Your assignment: From the data below, please reproduce exactly everything from the line that contains "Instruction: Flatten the" down to the line that contains "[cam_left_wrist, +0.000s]", with both ends included.
──────────────────────────────
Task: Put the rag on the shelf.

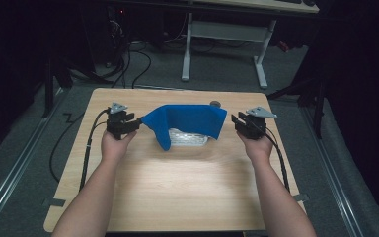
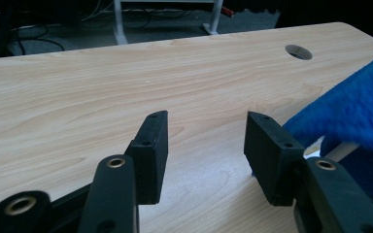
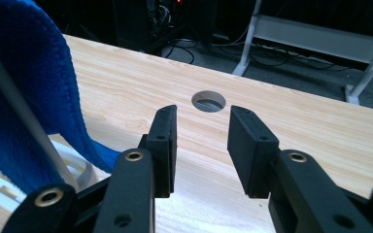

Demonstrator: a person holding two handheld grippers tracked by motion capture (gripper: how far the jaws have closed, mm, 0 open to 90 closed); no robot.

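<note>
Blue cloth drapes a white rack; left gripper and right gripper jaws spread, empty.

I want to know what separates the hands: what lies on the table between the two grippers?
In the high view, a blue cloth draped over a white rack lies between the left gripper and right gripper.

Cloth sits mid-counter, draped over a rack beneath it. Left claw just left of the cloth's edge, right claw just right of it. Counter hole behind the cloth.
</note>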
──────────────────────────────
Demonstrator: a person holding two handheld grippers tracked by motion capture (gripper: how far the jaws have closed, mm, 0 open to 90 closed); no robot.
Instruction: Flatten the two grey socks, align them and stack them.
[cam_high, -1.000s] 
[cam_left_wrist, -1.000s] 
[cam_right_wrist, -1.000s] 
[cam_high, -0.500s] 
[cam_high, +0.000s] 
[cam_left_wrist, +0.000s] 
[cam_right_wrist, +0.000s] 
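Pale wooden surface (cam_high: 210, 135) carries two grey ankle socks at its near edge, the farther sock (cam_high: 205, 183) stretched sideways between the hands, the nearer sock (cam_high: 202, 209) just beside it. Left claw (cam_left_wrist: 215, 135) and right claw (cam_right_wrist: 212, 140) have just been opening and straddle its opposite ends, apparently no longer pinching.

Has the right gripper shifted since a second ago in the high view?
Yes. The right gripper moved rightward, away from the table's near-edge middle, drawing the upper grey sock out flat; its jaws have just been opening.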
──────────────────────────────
Exercise response:
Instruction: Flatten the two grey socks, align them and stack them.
[cam_high, -1.000s] 
[cam_left_wrist, -1.000s] 
[cam_right_wrist, -1.000s] 
[cam_high, -0.500s] 
[cam_high, +0.000s] 
[cam_left_wrist, +0.000s] 

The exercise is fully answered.